Produce a copy of every line in the records that holds the string "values".
Input records: Begin
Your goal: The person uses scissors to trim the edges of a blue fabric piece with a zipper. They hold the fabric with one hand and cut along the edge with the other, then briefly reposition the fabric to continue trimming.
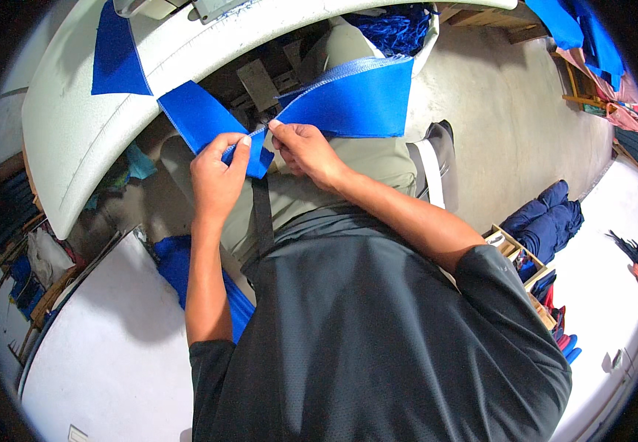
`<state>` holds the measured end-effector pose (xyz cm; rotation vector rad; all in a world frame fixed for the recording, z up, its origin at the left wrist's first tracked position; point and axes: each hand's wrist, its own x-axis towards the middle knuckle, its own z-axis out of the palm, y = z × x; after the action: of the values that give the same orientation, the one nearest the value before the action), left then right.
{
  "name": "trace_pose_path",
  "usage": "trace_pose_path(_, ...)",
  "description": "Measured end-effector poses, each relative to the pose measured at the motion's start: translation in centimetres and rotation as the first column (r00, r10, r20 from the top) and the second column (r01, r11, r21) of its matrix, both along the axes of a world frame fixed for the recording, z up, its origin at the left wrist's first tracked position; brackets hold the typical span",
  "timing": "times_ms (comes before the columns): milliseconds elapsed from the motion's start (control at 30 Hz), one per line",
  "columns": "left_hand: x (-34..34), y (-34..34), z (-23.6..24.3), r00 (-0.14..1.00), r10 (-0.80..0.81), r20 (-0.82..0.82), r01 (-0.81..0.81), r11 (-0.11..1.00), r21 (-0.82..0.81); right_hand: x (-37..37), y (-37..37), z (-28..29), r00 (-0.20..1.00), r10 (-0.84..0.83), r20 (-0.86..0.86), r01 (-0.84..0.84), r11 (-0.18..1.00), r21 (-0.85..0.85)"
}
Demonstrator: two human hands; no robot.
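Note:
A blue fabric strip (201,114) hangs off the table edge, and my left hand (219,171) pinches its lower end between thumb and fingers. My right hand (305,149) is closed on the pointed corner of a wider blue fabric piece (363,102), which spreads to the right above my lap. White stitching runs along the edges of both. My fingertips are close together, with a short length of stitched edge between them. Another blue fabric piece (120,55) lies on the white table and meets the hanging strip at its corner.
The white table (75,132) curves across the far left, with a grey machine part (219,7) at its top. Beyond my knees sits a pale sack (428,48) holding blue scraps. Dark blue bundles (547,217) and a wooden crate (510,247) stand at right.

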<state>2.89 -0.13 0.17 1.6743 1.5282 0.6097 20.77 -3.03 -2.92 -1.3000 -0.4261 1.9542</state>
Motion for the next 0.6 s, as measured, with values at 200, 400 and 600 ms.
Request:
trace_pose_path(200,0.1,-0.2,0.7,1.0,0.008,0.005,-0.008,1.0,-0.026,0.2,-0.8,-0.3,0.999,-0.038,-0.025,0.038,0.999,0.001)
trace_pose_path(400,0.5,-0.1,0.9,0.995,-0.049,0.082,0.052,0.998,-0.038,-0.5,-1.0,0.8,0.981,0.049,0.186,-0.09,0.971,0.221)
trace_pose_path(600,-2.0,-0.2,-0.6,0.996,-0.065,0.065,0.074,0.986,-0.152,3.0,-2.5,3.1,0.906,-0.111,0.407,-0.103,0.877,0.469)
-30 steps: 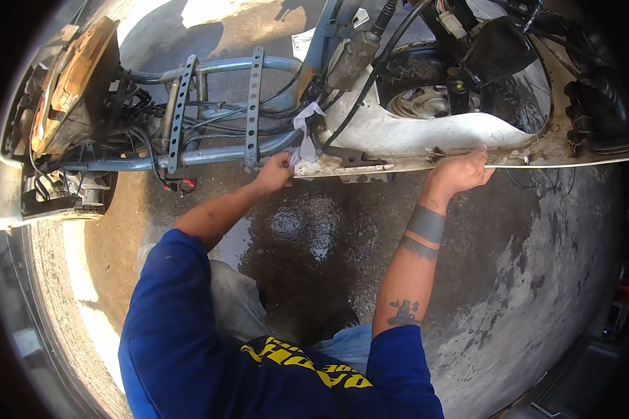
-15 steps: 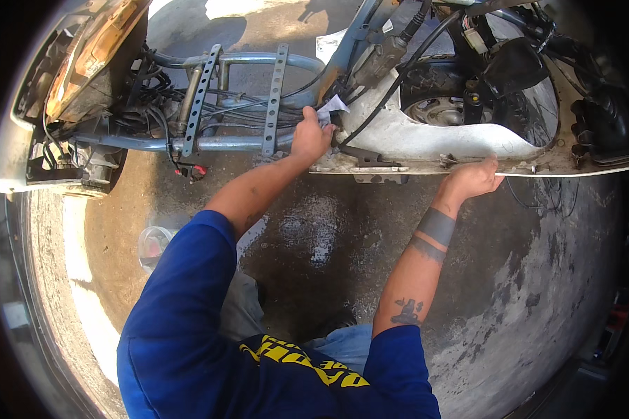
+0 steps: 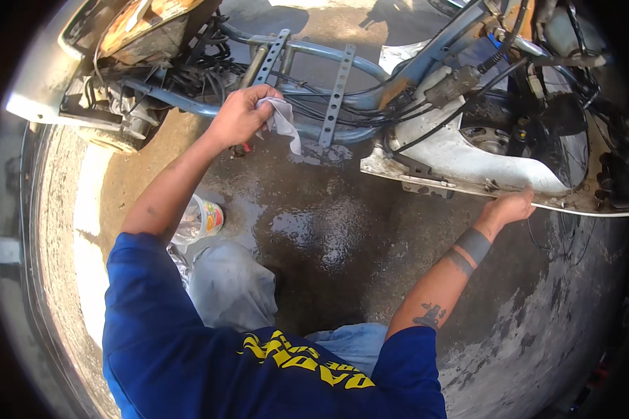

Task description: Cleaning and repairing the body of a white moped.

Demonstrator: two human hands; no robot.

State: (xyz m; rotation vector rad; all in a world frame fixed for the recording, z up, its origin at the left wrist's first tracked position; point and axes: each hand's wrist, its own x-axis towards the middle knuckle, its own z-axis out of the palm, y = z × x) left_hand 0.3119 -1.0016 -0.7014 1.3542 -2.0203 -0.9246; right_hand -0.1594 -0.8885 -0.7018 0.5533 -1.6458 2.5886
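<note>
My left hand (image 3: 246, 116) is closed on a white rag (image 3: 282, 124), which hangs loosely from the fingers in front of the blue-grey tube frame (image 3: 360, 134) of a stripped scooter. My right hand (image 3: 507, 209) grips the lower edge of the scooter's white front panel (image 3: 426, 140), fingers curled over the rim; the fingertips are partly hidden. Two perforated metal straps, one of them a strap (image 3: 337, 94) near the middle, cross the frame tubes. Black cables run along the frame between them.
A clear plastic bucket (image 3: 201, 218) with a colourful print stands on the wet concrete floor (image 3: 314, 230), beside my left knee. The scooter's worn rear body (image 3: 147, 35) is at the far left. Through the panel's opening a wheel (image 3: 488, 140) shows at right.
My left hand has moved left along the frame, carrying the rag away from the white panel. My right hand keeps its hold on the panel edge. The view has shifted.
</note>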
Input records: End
→ **Exercise result**
`<state>` holds the measured end-effector pose (xyz cm; rotation vector rad; all in a world frame fixed for the recording, z up, its origin at the left wrist's first tracked position; point and axes: each hand's wrist, its own x-axis towards the middle knuckle, its own z-axis out of the palm, y = z × x; after the action: of the values that give the same orientation, the one nearest the value before the action), left then right.
Motion for the next 0.6 s, as measured, with values at 200, 400 and 600 ms.

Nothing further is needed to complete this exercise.